第2576回 3連勝で折り返したパリサンジェルマン(1) 3度目のイスタンブールでガラタサライに初勝利

 平成23年の東日本大震災、平成28年熊本地震、平成30年7月豪雨、このたびの台風15号などで被災された皆様に心からお見舞い申し上げます。また、復興活動に従事されている皆様に敬意を表し、被災地域だけではなくすべての日本の皆様に激励の意を表します。

■チャンピオンズリーグのグループリーグの折り返し点となる万聖祭の休み

 10月31日はハロウィン、世界中で地域によっては仮装パレードなどが行われるが、これは元々はキリスト教の諸聖人に祈りをささげる万聖節の前夜祭である。万聖節にはすべての先祖の霊が家族に会うために帰ってくると信じられている。墓参をするフランス人も少なくない。万聖祭を含む1週間は学校は休みになる。本来は墓参するための休みであるが、プチバカンスということで出かけることもあれば、家族でそろって自宅で過ごすこともある。そしてスポーツ観戦も重要な万聖祭の休みの使い方である。
 この時期にパリで行われるのが、テニスの国際トーナメント、通称パリベルシーである。またチャンピオンズリーグのグループリーグもこの時期に行われるが、今年は休みの週の前後の週に行われた。

■第2節でガラタサライと対戦するパリサンジェルマン

 本連載第2557回から第2559回ではフランス勢の第1節の戦いについて紹介したが、今回からは万聖祭の休みに行われる第3節と第4節までのフランス勢の戦いについて紹介しよう。
 第1節はグループAのパリサンジェルマンが勝利、グループGのリヨンが引き分け、グループHのリールが敗戦と三者三様の結果となったが、各チームとも第2節は第1節と同じ結果となった。
 第2節で最初に登場したのはパリサンジェルマン、10月1日にトルコのイスタンブールでガラタサライと対戦した。前回まで紹介した欧州選手権予選のトルコ戦を控えているということもあって盛り上がりを見せる。しかし、両チームに両国の選手はほとんどいない。パリサンジェルマンの先発の中でフランス人はプレスネル・キンペンベ1人である。パリサンジェルマンはMCNといわれるキリアン・ムバッペ、エディンソン・カバーニ、ネイマールは先発には名を連ねておらず、アンヘル・ディマリア、マウロ・イカルディ、パブロ・サラビアの攻撃陣である。
 対するガラタサライも先発にはトルコ人の選手はいない。日本の長友佑都もいるが、フランス関係では代表のスティーブン・エンゾンジ、フランス生まれのユネス・ベランダがいる。ベランダはアンダーエイジではフランス代表であったが、フル代表ではモロッコ代表を選んでいる。

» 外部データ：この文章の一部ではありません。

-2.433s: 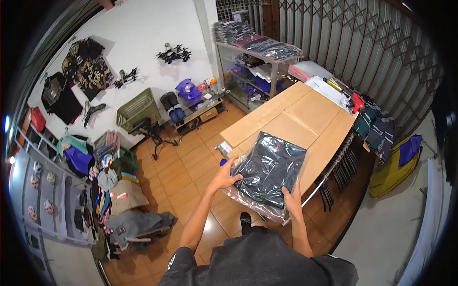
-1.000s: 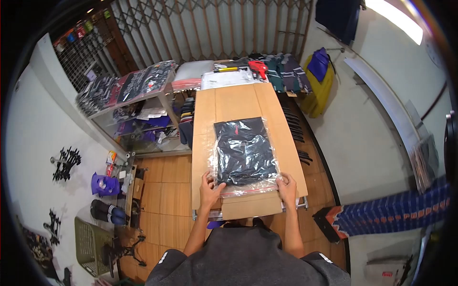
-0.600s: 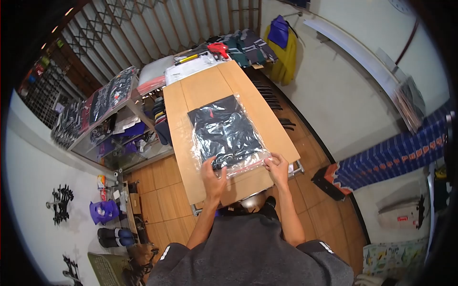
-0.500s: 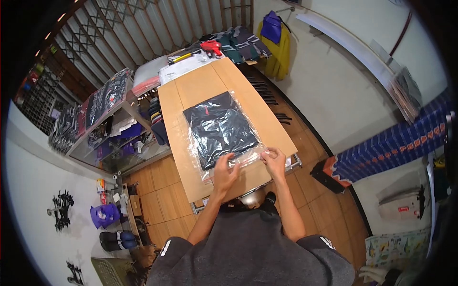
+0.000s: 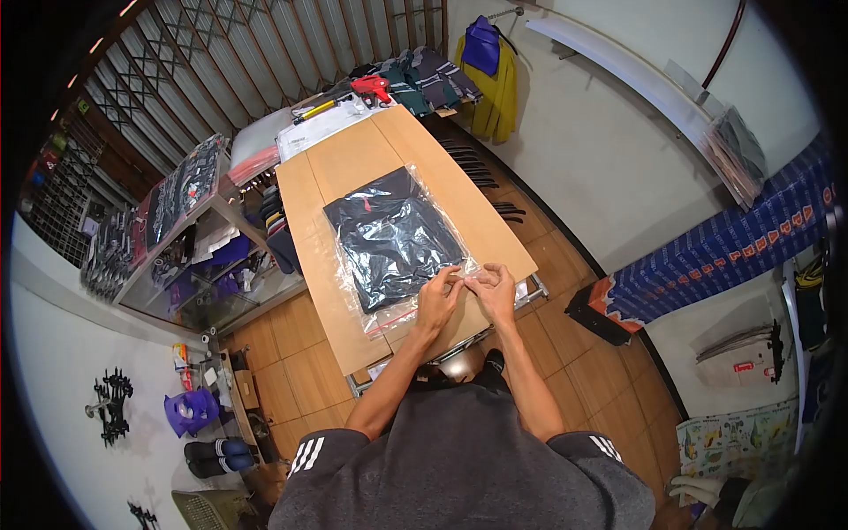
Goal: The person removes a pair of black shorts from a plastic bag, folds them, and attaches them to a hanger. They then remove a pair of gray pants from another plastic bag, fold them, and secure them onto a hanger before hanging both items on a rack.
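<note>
A clear plastic zip bag with a folded black garment inside lies flat on the long tan cardboard-covered table, its open mouth toward the person. Both hands meet at the near right corner of that mouth. The left hand and the right hand are almost touching, fingertips of each pressed together on the bag's edge, pinching the thin red-lined closure strip between thumb and fingers. Nothing else is held.

To my eye this is the sealing step: the garment is already fully in and squared up, and the strip is being started at one end. The part of the strip running left toward the table's near edge looks not yet pressed, though it is too fine to be sure. The next move would call for keeping the two lips aligned and running the pinch steadily along the whole mouth, with the bag kept flat so trapped air does not bulge it.

At the far end of the table sit white papers and a red tool.
</note>
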The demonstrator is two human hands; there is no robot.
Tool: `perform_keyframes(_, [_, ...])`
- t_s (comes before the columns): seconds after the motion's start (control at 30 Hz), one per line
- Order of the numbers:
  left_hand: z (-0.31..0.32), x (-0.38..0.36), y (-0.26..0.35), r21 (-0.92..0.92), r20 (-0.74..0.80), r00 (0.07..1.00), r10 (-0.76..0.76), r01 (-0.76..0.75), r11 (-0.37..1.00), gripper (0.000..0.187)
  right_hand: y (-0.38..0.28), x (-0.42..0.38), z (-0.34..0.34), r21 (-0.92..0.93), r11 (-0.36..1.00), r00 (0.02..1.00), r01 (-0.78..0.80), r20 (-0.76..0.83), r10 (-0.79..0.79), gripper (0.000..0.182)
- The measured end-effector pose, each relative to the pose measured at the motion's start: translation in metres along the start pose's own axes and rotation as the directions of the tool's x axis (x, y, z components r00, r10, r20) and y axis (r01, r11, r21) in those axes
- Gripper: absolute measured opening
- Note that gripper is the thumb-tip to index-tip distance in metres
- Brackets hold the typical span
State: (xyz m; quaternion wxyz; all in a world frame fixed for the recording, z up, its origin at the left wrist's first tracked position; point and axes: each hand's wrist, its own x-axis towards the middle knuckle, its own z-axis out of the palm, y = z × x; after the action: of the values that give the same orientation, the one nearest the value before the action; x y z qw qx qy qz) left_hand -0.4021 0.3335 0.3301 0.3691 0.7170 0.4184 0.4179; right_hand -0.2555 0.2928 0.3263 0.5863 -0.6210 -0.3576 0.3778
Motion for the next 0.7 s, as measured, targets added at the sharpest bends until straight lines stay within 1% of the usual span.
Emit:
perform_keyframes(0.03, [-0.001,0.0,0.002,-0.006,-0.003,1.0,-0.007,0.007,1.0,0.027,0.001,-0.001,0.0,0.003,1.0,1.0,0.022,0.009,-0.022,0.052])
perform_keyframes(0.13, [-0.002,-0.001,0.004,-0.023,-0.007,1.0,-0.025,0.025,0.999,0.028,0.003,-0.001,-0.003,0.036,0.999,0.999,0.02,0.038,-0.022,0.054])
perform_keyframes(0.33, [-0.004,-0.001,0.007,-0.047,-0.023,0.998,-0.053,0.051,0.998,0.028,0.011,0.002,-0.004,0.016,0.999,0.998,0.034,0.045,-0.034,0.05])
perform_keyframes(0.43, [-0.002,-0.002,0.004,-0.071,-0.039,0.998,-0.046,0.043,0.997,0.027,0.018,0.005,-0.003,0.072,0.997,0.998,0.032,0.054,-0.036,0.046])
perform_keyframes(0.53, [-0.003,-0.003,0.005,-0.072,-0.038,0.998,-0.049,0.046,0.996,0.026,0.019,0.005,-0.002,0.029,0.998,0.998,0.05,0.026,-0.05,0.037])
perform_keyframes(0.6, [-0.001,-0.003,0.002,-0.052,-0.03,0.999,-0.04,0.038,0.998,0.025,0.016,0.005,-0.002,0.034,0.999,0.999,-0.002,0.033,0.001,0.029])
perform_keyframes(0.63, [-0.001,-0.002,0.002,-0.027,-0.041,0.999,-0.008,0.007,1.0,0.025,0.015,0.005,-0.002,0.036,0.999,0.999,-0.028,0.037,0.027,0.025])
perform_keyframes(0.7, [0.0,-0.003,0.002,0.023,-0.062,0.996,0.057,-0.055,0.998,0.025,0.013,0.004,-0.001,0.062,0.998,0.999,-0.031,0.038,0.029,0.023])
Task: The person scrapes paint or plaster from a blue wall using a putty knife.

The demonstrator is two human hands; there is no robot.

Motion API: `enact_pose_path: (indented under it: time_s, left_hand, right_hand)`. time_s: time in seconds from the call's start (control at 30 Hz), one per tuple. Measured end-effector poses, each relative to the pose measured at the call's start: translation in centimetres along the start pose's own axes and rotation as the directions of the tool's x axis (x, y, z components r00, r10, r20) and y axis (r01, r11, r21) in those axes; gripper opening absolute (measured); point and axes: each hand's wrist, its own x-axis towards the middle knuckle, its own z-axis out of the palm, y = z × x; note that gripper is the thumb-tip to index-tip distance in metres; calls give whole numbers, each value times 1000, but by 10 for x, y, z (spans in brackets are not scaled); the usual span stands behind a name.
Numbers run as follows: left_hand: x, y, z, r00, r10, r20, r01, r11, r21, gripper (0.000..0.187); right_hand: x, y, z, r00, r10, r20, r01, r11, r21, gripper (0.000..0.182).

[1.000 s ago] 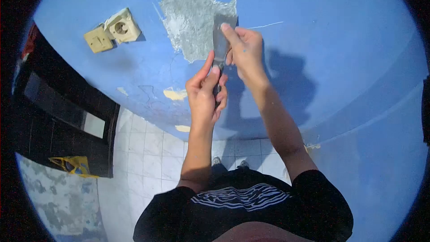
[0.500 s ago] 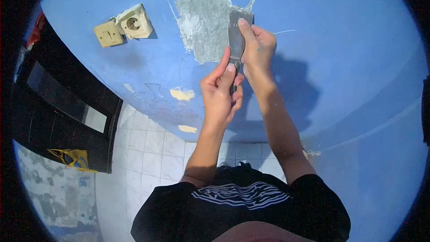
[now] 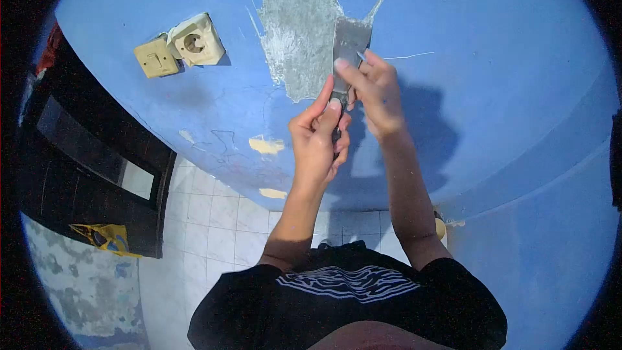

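Observation:
My left hand [image 3: 314,142] is closed round the dark handle of a putty knife [image 3: 350,39], its index finger stretched up along the lower blade. The broad metal blade points upward, overlapping the right edge of a grey, scraped patch [image 3: 301,39] on the blue wall. My right hand [image 3: 379,94] is at the blade's right edge. Its thumb, slightly blurred, lies across the front of the blade, and its other fingers curl at the side, partly hidden.
A cream switch [image 3: 155,57] and a wall socket [image 3: 195,40] sit left of the patch. Pale chips [image 3: 266,145] mark the wall lower down. A dark door [image 3: 84,168] with a yellow bag [image 3: 107,236] stands at left. White tiles [image 3: 220,227] cover the floor.
My right thumb has slid down and left across the blade, and the right fingers have shifted lower. My left hand keeps its hold on the putty knife. The view has tilted slightly.

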Motion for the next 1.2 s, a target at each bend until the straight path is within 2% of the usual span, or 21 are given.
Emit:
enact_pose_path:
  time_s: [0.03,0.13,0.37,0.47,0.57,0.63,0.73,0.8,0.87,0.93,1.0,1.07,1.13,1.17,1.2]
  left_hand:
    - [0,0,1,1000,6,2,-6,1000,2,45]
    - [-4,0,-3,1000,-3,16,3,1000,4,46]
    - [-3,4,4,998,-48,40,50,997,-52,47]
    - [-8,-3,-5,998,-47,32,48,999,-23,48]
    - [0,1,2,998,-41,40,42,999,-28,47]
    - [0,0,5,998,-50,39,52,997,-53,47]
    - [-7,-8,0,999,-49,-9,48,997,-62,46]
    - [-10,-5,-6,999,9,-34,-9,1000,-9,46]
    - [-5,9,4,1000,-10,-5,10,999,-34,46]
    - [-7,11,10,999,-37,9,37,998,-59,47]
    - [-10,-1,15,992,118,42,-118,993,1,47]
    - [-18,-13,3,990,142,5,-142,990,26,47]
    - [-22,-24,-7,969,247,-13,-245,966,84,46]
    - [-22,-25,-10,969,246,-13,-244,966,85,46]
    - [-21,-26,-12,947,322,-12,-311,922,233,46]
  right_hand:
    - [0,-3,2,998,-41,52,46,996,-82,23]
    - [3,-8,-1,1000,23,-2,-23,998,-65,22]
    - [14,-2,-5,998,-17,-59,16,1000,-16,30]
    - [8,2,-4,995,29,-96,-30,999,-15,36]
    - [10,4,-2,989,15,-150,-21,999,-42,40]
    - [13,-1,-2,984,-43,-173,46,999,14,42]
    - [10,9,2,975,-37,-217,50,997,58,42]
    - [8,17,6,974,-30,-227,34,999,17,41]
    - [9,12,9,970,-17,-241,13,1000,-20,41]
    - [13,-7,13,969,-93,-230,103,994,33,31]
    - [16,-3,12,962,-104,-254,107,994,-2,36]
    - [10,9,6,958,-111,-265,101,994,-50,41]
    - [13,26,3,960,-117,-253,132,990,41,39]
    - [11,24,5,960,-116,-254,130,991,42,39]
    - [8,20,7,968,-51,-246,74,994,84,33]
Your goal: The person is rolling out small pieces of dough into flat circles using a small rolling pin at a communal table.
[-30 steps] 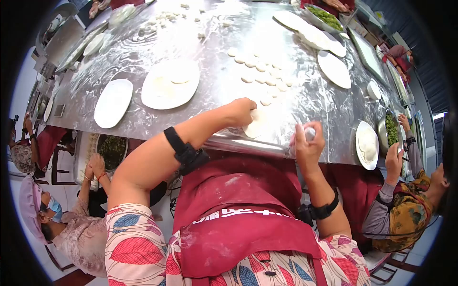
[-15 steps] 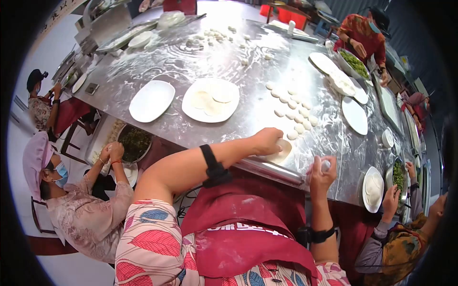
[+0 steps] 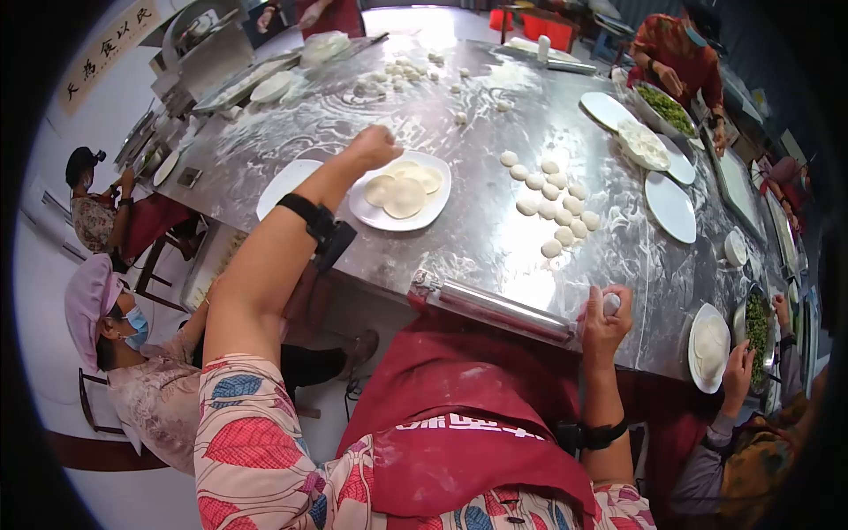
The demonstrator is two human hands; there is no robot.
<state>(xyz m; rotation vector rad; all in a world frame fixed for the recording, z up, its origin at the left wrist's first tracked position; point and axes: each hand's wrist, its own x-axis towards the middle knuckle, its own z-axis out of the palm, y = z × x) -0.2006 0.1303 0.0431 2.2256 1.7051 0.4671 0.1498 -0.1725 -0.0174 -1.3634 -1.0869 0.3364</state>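
Observation:
My left hand (image 3: pixel 375 147) is over the far rim of a white plate (image 3: pixel 422 225), its fingers curled; whether anything is inside them is hidden. On that plate lie several thin round dough wrappers (image 3: pixel 405 198), overlapping. My right hand (image 3: pixel 605 325) is closed around the pale handle of a metal rolling pin (image 3: pixel 508 311), which rests along the near table edge. Beyond the pin, several small dough pieces (image 3: pixel 548 210) sit in rough rows on the floured metal table (image 3: pixel 353 256). My left forearm partly covers a second white plate (image 3: pixel 287 181).
At right stand white plates (image 3: pixel 670 208), a plate of wrappers (image 3: pixel 696 369) and a bowl of green filling (image 3: pixel 757 340), with a person's hands (image 3: pixel 738 369) beside it. Another person (image 3: pixel 124 309) sits at left. More dough pieces (image 3: pixel 411 72) lie at the far side.
My left hand has moved from the wrapper at the pin up and left to the plate. One more wrapper now lies on that plate. My right hand still grips the pin's handle.

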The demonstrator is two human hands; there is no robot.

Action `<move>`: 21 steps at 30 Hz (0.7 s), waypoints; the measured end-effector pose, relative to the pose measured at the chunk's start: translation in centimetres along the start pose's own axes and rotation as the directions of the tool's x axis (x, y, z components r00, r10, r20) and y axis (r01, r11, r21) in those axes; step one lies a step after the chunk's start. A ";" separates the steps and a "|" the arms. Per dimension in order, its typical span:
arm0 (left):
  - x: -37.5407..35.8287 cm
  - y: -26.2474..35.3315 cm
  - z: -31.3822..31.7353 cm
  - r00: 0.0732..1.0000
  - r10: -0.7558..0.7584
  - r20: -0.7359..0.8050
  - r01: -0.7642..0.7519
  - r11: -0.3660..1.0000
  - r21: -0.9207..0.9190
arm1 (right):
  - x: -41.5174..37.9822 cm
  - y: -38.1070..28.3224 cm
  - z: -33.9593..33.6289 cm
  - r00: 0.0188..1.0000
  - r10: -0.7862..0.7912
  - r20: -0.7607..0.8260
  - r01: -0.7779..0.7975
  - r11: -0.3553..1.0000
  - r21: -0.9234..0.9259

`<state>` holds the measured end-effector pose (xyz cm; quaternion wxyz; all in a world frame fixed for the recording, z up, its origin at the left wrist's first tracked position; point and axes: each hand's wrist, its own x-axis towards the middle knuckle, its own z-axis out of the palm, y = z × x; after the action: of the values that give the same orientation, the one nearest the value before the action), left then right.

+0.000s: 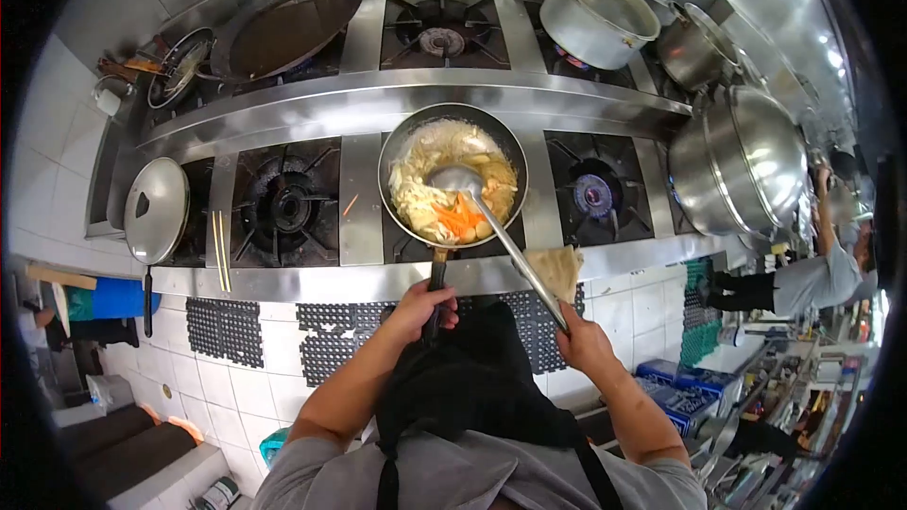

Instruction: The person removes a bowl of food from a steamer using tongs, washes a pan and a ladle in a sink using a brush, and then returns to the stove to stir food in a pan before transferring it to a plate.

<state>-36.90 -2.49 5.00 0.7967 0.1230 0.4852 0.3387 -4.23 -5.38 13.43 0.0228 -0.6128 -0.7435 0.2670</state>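
My left hand point(421, 312) is closed around the dark handle of a frying pan point(387, 156), which sits over a front burner of the stove. In my right hand point(582, 344) is the long metal handle of a ladle point(505, 241). The ladle's bowl rests down in the pan among the food point(416, 200). Pale shredded pieces, orange carrot strips and a bubbling yellowish liquid show there; part of the food is hidden under the ladle bowl. A folded beige cloth point(556, 274) lies on the stove's front edge near my right hand.
Right of the pan, a burner point(593, 194) burns blue. A large steel pot point(737, 161) stands farther right. On the left are a lidded pan point(157, 211) and chopsticks point(221, 250). Behind stand a big wok point(293, 33) and an aluminium pot point(600, 19). A person point(817, 279) is at far right.
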 end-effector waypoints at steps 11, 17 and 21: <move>0.8 -1.2 7.6 0.924 0.171 -0.341 -0.111 0.976 0.187 | 9.0 9.0 -8.3 0.978 -0.185 0.098 0.169 0.973 0.154; 0.9 -3.1 10.6 0.842 0.239 -0.484 -0.145 0.964 0.224 | 13.6 10.2 -11.1 0.962 -0.264 0.073 0.238 0.936 0.261; -0.4 -5.5 10.6 0.811 0.275 -0.516 -0.142 0.948 0.283 | 16.1 9.5 -10.9 0.934 -0.351 0.066 0.329 0.917 0.225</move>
<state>-25.59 -5.42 7.64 0.5615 0.1654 0.7127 0.3866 4.22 14.53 14.04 0.0943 -0.4535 -0.8063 0.3678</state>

■過去2回イスタンブールで勝利しているガラタサライと互角の前半

 パリサンジェルマンとガラタサライはこれまで欧州カップで2回対戦している。最初は1996-97シーズンのカップウィナーズカップ2回戦、2回目は2000-01シーズンのチャンピオンズリーグのグループリーグでのことである。いずれもパリとイスタンブールで対戦しているが、2回ともイスタンブールでパリサンジェルマンは完封負けを喫している。ガラタサライは第1節はアウエーでベルギーのクラブ・ブルージュとスコアレスドロー、パリサンジェルマンとのホームでの戦いで少なくとも引き分けを狙いたいところである。
 ガラタサライは熱狂的なサポーター4万8000人の声援を受けての戦いとなる。試合はほぼ互角の展開となるが、シュートへの意識という点でパリサンジェルマンが一枚上手であった。ボール支配率、パス数ではほぼ互角、しかしながらシュート数で上回ったパリサンジェルマンが序盤から決定機をつかむものの、前半は両チーム無得点である。ガラタサライも守勢一方ではなく、前半も中盤以降はパリサンジェルマンには好機を与えず、均衡した内容の試合展開でハーフタイムを迎える。

■9月に加入したばかりのマウロ・イカルディの初ゴールが決勝点

 後半になってパリサンジェルマンはムバッペがウォーミングアップを開始する。そして50分過ぎからパリサンジェルマンの波状攻撃が始まり、ガラタサライのGKがセーブを連発する。そしてパリサンジェルマンはイカルディがサラビアのクロスをノーマークで受けて、そのまま左足でシュート、これが決まり先制点となる。9月にイタリアのインエルミラノから加入したイカルディはこれがパリサンジェルマンでの初ゴールとなり、61分にムバッペと交代する。